Data Engineer with ML Engineering Experience - Highbrow LLC
Atlanta, GA 30301
About the Job
Job Description
Education and Experience
· Bachelor's degree in Computer Science, Data Science, Engineering, or a related field. A Master's degree or relevant certifications (e.g., Google Professional Data Engineer) is a plus.
· 5+ years of experience in data engineering, with at least 2-3 years of experience in machine learning engineering or deploying ML models in production.
· Proven experience in building and maintaining scalable data pipelines, data warehouses, and infrastructure to support ML workflows.
Technical Skills:
· Proficiency in big data frameworks and tools such as Apache Spark, Hadoop, Kafka, and Airflow.
· Advanced skills in data modeling, ETL processes, and data pipeline automation, with a focus on performance and scalability.
· Experience with cloud platforms (AWS, GCP, Azure) and their data services, such as AWS Glue, Google BigQuery, or Azure Data Lake.
· Strong programming skills in Python, SQL, and experience with data query optimization.
· Familiarity with ML frameworks (e.g., TensorFlow, PyTorch, Scikit-Learn) and libraries for building and testing machine learning models.
· Knowledge of containerization and orchestration tools (Docker, Kubernetes) for deploying and managing ML models in production.
Machine Learning Engineering Skills
· Experience in feature engineering, data preprocessing, and building data pipelines to support ML training and inference.
· Knowledge of MLOps best practices for continuous integration, deployment, and monitoring of ML models in production.
· Familiarity with model lifecycle management tools such as MLflow, TFX, or Databricks to streamline ML workflows.
· Strong understanding of data versioning, reproducibility, and monitoring of ML models to ensure model integrity over time.
· Ability to work with structured and unstructured data, with hands-on experience in NLP, computer vision, or time-series data for machine learning applications.
Data Engineering Skills:
· Proficiency in data storage and warehousing solutions (e.g., Snowflake, Redshift, BigQuery) for scalable data architecture.
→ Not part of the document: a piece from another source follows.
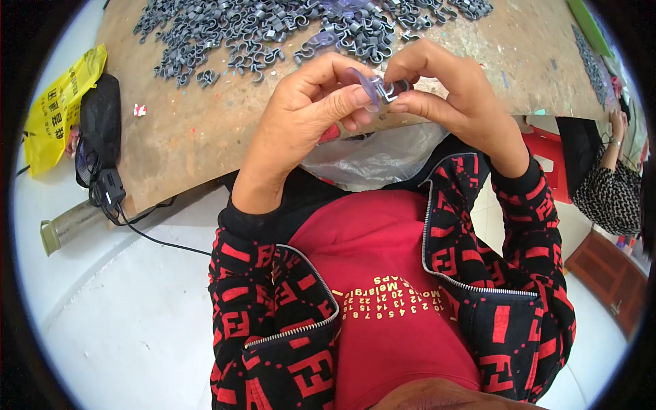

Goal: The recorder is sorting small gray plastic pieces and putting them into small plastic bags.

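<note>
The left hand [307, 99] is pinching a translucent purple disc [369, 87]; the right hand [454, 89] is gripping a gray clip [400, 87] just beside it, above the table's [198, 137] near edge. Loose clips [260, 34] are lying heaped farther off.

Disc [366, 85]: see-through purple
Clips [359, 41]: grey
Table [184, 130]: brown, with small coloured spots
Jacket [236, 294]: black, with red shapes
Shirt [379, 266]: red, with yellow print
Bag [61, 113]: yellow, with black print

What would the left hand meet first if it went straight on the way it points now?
Probably the grey clip in the right hand, just past the purple disc that the left hand holds; depth is unclear.
</note>
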`<state>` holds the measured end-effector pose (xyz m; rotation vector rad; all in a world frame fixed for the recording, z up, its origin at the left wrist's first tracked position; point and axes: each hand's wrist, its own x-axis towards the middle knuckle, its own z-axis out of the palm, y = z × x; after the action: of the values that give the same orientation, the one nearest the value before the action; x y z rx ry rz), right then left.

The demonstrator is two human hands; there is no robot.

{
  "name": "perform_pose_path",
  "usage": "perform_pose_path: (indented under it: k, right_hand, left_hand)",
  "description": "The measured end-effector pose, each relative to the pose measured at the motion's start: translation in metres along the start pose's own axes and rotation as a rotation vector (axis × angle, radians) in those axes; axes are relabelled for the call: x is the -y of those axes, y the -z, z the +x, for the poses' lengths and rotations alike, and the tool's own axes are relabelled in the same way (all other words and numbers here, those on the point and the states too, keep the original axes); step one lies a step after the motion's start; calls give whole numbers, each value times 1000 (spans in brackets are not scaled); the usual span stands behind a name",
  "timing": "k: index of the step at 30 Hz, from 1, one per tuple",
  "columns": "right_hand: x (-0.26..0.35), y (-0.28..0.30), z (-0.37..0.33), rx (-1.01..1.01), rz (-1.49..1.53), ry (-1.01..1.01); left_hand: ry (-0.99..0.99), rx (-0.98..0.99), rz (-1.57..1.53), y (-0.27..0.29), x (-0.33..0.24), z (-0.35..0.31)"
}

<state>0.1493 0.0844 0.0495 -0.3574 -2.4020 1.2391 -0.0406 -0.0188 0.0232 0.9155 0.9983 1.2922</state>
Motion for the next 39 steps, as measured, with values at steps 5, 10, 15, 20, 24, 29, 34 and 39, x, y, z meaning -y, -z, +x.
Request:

· Understanding of data governance, quality, and security best practices, including data lineage and compliance with regulations.
· Experience with data lake architecture and data partitioning strategies to support large-scale data analysis.
· Ability to optimize data infrastructure for low-latency access and high throughput, especially for real-time ML applications.
Communication and Collaboration Skills:
· Strong communication skills with the ability to work closely with data scientists, ML engineers, and product teams to align data infrastructure with business requirements.
· Collaborative mindset, with experience working in cross-functional teams to deliver end-to-end data and ML solutions.
· Ability to document data workflows, pipelines, and ML infrastructure, ensuring transparency and ease of knowledge sharing.
· Proven ability to understand and respond to the needs of diverse stakeholders, from technical teams to business leaders.
Additional Qualifications:
· Familiarity with A/B testing, experimentation frameworks, and data-driven evaluation of ML models.
· Knowledge of data privacy and security regulations (e.g., GDPR, CCPA) for responsible data management and ML practices.
· Experience in specific industries like Telcomunications is a plus.
· Passion for staying up-to-date on the latest in data engineering, ML tools, and techniques, with a proactive approach to continuous learning.